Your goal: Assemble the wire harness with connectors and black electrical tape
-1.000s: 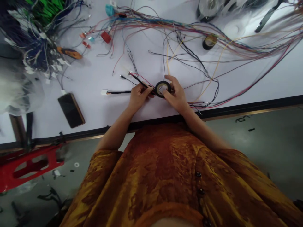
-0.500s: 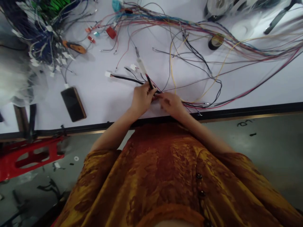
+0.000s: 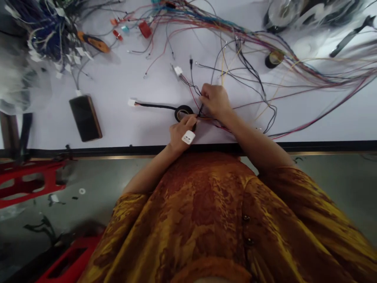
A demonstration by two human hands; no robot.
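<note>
My left hand (image 3: 180, 133) is closed on a wire bundle (image 3: 203, 117) near the table's front edge. A large white connector (image 3: 188, 136) lies across that hand by the thumb. Just behind the fingertips is a roll of black tape (image 3: 182, 111), partly covered by the hand. From there a black-sleeved cable (image 3: 157, 105) runs left to a small white connector (image 3: 132, 103). My right hand (image 3: 217, 101), to the right and slightly farther back, pinches a thin black strand at the bundle; wire or tape, I cannot tell. Another white connector (image 3: 178, 71) with thin wires points away beyond the hands.
Long coloured wires (image 3: 224, 29) stretch across the back and right. A second tape roll (image 3: 274, 59) sits among them. To the left lie a phone (image 3: 85, 118), an orange-handled tool (image 3: 93, 42) and a blue wire heap (image 3: 48, 37). A red stool (image 3: 32, 179) stands below the table edge.
My right hand has moved up and away from the left fingers. The large white connector, earlier pointing away from me, now lies over my left hand. The black tape roll has come into sight.
</note>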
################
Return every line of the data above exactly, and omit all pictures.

Exercise response:
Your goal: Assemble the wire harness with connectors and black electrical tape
-1.000s: 
-0.500s: 
+0.000s: 
A demonstration by two human hands; no robot.
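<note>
My left hand (image 3: 180, 133) is closed on a wire bundle (image 3: 203, 117) near the table's front edge. A large white connector (image 3: 188, 136) lies across that hand by the thumb. Just behind the fingertips is a roll of black tape (image 3: 182, 111), partly covered by the hand. From there a black-sleeved cable (image 3: 157, 105) runs left to a small white connector (image 3: 132, 103). My right hand (image 3: 217, 101), to the right and slightly farther back, pinches a thin black strand at the bundle; wire or tape, I cannot tell. Another white connector (image 3: 178, 71) with thin wires points away beyond the hands.
Long coloured wires (image 3: 224, 29) stretch across the back and right. A second tape roll (image 3: 274, 59) sits among them. To the left lie a phone (image 3: 85, 118), an orange-handled tool (image 3: 93, 42) and a blue wire heap (image 3: 48, 37). A red stool (image 3: 32, 179) stands below the table edge.
My right hand has moved up and away from the left fingers. The large white connector, earlier pointing away from me, now lies over my left hand. The black tape roll has come into sight.
</note>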

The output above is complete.